Ingezonden brief van Likoed Nederland in NRC, 24 december 1997.
In het redactioneel commentaar van 20 december j.l. ‘Talmende Netanyahu’ wordt gesteld dat Netanyahu te weinig van een verdere terugtrekking van de Westelijke Jordaanoever wil weten.
Zijn beweegredenen en het feit dat dit conform de gesloten akkoorden is komen niet uit de verf. Om met het laatste te beginnen: de Oslo en Hebron-akkoorden bepalen dat Israel de omvang van de verschillende fasen van terugtrekking van zijn leger van de Westoever vaststelt, afhankelijk van in hoeverre de Palestijnse politie voor veiligheid zorgt.
Dat vloeit voort uit het basisprincipe van de Oslo-akkoorden ‘land voor vrede’. Dan is het ook logisch dat Netanyahu eist dat voor een verdere overdracht van land de Palestijnse Autoriteit geweld en terreur niet langer gedoogt.
Het gaat om Palestijnse verplichtingen die wel in diverse akkoorden zijn opgenomen maar tot op heden nog niet zijn nagekomen; met name het uitleveren aan Israel van gezochte moordenaars alsmede het verbieden, ontwapenen en ontbinden van alle terreurorganisaties, als belangrijkste de Hamas.

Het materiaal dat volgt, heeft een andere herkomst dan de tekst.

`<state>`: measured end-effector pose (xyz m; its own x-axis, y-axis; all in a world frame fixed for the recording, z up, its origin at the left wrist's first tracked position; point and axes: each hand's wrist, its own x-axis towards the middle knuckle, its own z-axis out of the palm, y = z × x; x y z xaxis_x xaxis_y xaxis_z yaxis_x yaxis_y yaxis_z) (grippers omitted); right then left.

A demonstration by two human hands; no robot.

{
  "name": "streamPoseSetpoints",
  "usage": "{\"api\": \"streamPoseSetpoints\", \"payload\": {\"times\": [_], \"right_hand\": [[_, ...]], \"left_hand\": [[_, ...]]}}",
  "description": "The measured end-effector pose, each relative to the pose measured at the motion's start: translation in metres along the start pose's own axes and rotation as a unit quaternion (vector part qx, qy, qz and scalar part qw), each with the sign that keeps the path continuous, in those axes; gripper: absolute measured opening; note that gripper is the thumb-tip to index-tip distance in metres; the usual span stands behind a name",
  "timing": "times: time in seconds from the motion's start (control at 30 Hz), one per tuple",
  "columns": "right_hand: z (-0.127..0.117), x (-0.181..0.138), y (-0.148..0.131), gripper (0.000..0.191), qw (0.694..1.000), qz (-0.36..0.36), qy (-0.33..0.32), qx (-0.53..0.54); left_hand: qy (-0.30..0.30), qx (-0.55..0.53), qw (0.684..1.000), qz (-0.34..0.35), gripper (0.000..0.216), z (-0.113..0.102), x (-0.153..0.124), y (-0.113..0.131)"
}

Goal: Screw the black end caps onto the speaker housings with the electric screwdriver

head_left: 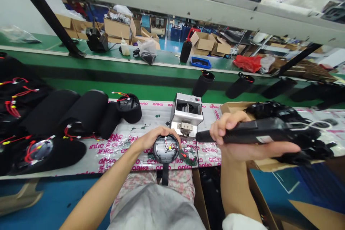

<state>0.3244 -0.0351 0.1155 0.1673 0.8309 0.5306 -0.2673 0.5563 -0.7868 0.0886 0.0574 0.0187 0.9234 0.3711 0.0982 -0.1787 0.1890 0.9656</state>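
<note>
My left hand (pixel 162 133) is wrapped round the top rim of a round black speaker housing (pixel 165 151). Its open end faces me, showing a grey inside with red, yellow and black wires, and a black strap hangs below it. In my right hand (pixel 231 133) lies a long black handheld tool (pixel 256 131), its tapered nose pointing left. The fingers curl over the tool and the thumb stretches along its underside. Just behind both hands stands a small silver screw feeder (pixel 187 115) with an open top, near the tool's tip.
Several black fabric-covered cylinders (pixel 83 111) with loose wires crowd the bench's left side. At right, a cardboard box (pixel 234 107) holds a heap of black parts (pixel 280 109). More cylinders (pixel 204 82) line the back, below a shelf beam (pixel 161 1). Printed plastic film (pixel 118 154) covers the bench.
</note>
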Motion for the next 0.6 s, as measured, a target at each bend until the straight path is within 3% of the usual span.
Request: {"api": "streamPoseSetpoints", "payload": {"times": [0.17, 0.37, 0.47, 0.6], "right_hand": [[0.026, 0.003, 0.037, 0.084, 0.999, 0.016, 0.036, -0.032], [0.019, -0.002, 0.063, 0.085, 0.996, 0.083, 0.013, -0.014], [0.010, 0.001, 0.045, 0.084, 0.992, 0.129, -0.020, 0.000], [0.004, 0.013, -0.016, 0.079, 0.989, 0.134, -0.049, -0.042]], "left_hand": [[0.014, -0.030, 0.999, 0.007, 0.050, 0.003, 0.002, -0.001], [0.017, -0.045, 0.999, 0.017, 0.049, 0.004, 0.002, -0.002], [0.015, -0.042, 0.999, 0.023, 0.049, 0.004, 0.001, -0.003], [0.010, -0.006, 0.999, 0.036, 0.050, 0.002, 0.001, -0.005]]}}
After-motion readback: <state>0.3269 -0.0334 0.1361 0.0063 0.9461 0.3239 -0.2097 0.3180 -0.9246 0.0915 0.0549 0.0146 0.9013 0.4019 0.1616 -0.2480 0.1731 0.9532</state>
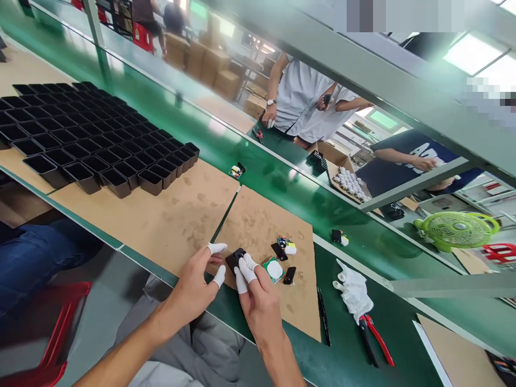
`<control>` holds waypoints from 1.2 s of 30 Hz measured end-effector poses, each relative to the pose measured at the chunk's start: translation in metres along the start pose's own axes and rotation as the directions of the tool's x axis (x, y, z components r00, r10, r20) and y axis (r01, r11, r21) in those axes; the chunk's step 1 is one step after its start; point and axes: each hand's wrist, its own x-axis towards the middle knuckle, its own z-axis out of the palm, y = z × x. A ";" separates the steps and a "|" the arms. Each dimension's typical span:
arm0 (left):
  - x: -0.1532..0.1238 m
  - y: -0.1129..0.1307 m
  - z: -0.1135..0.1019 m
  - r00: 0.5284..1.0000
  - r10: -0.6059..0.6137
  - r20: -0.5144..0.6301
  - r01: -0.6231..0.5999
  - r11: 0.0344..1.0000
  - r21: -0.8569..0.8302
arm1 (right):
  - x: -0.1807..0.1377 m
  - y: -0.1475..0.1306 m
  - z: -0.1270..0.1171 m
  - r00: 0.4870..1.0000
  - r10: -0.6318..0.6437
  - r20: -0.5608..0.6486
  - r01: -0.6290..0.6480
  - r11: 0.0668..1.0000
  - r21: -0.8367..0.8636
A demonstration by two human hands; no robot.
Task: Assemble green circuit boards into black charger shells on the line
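Note:
My right hand [260,298], with white finger cots, pinches a small black plastic part [233,262] low over the brown cardboard mat [258,215]. My left hand [196,282] is just left of that part, thumb and fingers apart, holding nothing; it also wears white finger cots. Beside my right fingertips lies a green circuit board [274,270] bearing a white round disc. A black rectangular piece [290,276] touches or nearly touches its right side. Above the board are another black piece [279,251] and a small cluster of electronic parts [287,245].
Rows of black open-topped cases [116,180] cover the left of the bench. To the right lie a black pen [323,317], white gloves [352,287] and red-and-black pliers [377,341]. Small electronic assemblies [237,171] sit on the green belt [278,188]. Co-workers stand across it.

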 end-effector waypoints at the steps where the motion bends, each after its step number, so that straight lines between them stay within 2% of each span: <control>1: 0.000 0.002 0.000 0.999 0.016 0.029 -0.016 1.000 0.019 | 0.001 0.000 0.001 1.000 0.003 -0.019 -0.003 1.000 0.006; 5: 0.001 0.010 0.000 0.983 0.091 0.158 -0.106 0.990 0.094 | 0.006 -0.001 0.001 0.995 0.045 -0.092 -0.041 0.998 0.048; 8: 0.002 0.014 -0.001 0.976 0.115 0.187 -0.133 0.987 0.085 | 0.010 -0.003 -0.003 0.993 0.081 -0.090 -0.074 0.993 0.087; 11: 0.002 0.015 -0.003 0.973 0.115 0.199 -0.134 0.988 0.081 | 0.010 -0.002 -0.007 0.995 0.084 -0.059 -0.076 0.990 0.118; 17: 0.001 0.015 -0.005 0.965 0.124 0.229 -0.167 0.970 0.179 | 0.012 0.007 -0.014 0.996 -0.036 0.080 0.022 0.985 0.171; 20: -0.001 0.013 -0.003 0.976 0.129 0.177 -0.163 0.967 0.195 | 0.014 0.005 -0.019 0.996 -0.042 0.084 0.026 0.982 0.185; 26: -0.005 -0.005 0.000 0.991 0.102 -0.083 -0.089 0.986 0.139 | 0.018 -0.002 -0.016 1.000 0.018 0.006 -0.019 0.980 0.198; 30: -0.004 -0.010 0.000 0.993 0.094 -0.076 -0.080 0.983 0.167 | 0.020 0.002 -0.006 0.998 0.036 0.050 -0.045 0.980 0.194; 36: -0.003 -0.006 0.000 0.991 0.124 -0.052 -0.110 0.971 0.210 | 0.019 0.007 -0.007 0.998 0.033 0.050 -0.041 0.984 0.174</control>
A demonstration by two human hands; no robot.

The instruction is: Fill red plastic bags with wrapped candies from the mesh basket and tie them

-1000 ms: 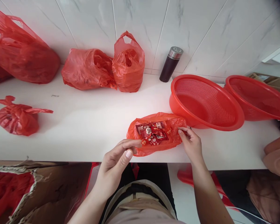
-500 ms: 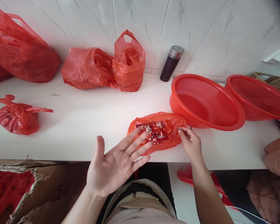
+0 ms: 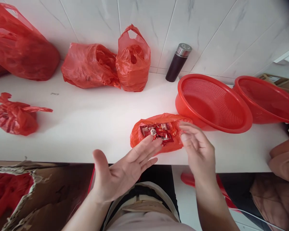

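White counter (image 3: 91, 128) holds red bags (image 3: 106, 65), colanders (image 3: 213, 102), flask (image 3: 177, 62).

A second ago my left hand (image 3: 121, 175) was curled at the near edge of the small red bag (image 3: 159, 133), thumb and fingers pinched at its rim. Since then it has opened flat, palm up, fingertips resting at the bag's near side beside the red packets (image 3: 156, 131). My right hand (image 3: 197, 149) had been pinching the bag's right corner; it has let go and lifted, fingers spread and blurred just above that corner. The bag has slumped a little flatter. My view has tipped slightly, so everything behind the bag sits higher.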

Schrijnend detail daarbij is dat tientallen moordenaars niet alleen niet zijn uitgeleverd conform de akkoorden, doch zijn aangenomen bij de Palestijnse politie. Een duidelijker groen licht aan terroristen is nauwelijks denkbaar. Het is dan ook niet verwonderlijk dat het jaarlijkse aantal doden als gevolg van terreur sinds de ondertekening van de Oslo-akkoorden alleen maar is toegenomen. De Israëlische bevolking heeft helaas nog niets gezien van de gehoopte en beloofde vrede in ruil voor land. Was dat wel het geval dan had de bevolking uiteraard Peres weer tot premier gekozen en waren er geen bezaren geweest tegen verdere terugtrekkingen.

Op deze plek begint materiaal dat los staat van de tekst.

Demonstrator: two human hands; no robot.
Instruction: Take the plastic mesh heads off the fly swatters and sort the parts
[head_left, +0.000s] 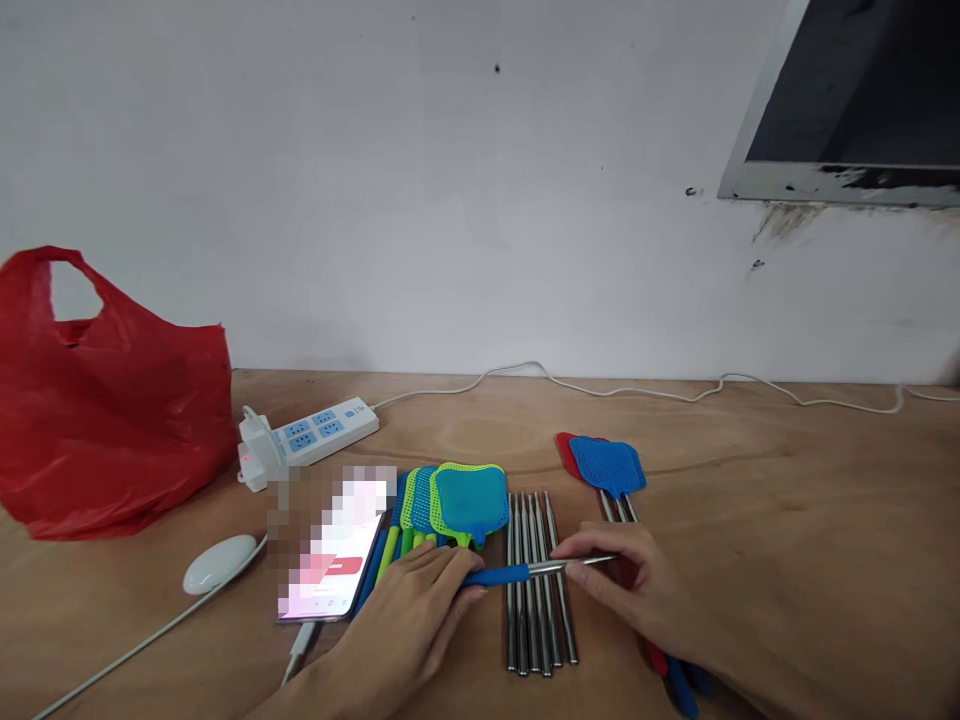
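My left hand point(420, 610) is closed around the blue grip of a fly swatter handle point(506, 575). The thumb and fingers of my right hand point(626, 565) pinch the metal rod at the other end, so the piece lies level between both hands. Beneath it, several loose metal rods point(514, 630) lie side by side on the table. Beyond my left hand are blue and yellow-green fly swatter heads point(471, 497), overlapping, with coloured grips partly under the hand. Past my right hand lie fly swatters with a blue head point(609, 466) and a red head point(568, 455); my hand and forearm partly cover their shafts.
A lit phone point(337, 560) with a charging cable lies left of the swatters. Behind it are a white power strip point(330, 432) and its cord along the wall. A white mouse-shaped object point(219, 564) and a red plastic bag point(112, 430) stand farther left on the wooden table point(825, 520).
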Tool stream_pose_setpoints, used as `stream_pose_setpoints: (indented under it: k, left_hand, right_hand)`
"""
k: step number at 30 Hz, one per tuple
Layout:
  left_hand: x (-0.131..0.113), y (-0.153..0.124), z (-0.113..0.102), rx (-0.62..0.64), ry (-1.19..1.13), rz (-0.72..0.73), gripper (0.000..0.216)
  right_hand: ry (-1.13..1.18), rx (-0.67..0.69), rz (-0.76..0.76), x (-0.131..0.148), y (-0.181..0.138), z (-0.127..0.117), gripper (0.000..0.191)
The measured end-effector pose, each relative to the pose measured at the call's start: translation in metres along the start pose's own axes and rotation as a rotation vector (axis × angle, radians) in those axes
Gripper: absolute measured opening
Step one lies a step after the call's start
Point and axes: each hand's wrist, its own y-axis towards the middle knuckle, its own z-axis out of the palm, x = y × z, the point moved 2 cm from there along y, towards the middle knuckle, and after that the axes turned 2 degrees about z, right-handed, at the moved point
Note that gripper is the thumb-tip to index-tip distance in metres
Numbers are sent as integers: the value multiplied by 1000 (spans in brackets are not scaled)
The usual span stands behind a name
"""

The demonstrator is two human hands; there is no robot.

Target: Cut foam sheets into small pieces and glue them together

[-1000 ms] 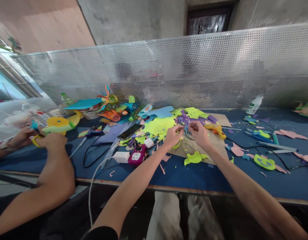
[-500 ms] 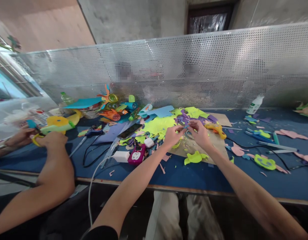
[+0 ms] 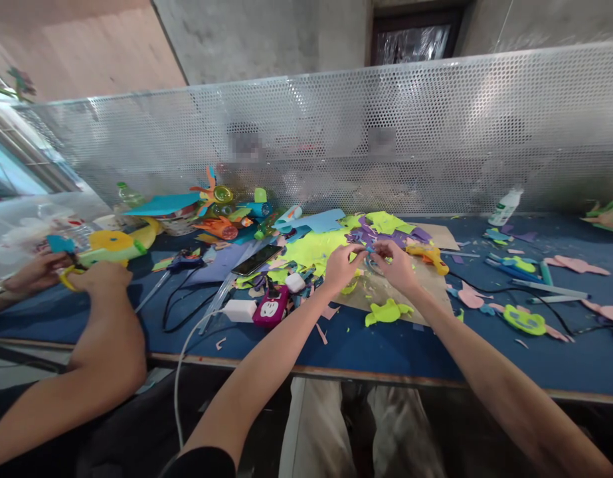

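Observation:
My left hand [image 3: 344, 267] and my right hand [image 3: 394, 264] meet over a brown sheet [image 3: 358, 300], fingertips pinched close together. Between them is a small blue piece [image 3: 370, 250], mostly hidden by the fingers, so its shape is unclear. Just below the fingertips a pale blue ring-like thing [image 3: 373, 264] shows in part. A yellow-green cut-out [image 3: 387, 312] lies on the brown sheet, nearer to me. To the right of my right hand rests an orange-yellow hot glue gun [image 3: 428, 257].
A heap of yellow-green scraps [image 3: 313, 252] lies behind my left hand. Left of it are a phone [image 3: 257, 259], a magenta box [image 3: 271, 307] and a white plug [image 3: 240, 310]. At far left a co-worker's hand [image 3: 104, 275] holds yellow-handled scissors [image 3: 70, 277]. A perforated metal screen [image 3: 326, 119] closes the back.
My hands stay nearly in place, with the fingers shifted slightly around the blue piece. The whole view has moved a little.

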Motion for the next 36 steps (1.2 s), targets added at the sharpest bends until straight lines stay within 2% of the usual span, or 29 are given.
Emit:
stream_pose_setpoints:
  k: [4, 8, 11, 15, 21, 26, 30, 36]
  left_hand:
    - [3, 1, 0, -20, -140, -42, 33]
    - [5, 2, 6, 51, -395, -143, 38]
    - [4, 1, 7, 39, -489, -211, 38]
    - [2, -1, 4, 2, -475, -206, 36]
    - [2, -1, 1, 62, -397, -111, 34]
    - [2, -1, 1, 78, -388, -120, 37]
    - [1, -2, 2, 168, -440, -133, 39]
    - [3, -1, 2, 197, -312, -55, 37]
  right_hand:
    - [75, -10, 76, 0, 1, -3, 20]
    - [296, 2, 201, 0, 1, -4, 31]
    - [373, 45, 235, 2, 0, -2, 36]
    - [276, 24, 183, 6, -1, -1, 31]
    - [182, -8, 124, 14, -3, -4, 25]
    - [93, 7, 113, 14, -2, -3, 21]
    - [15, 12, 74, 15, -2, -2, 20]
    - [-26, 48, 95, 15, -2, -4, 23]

Het feit dat Netanyahu om een hardere aanpak van terreur vraagt voor Israel zich waagt aan vergaande concessies lijkt ons bevorderend voor de (wereld)vrede. Het genoemde redactionele commentaar vindt dit echter reden voor een hardere aanpak door de VS, waarbij Netanyahu, een democratisch gekozen premier, op een huiveringwekkende manier in een adem wordt genoemd met een afschuwelijke dictator en massamoordenaar als Saddam Hussein.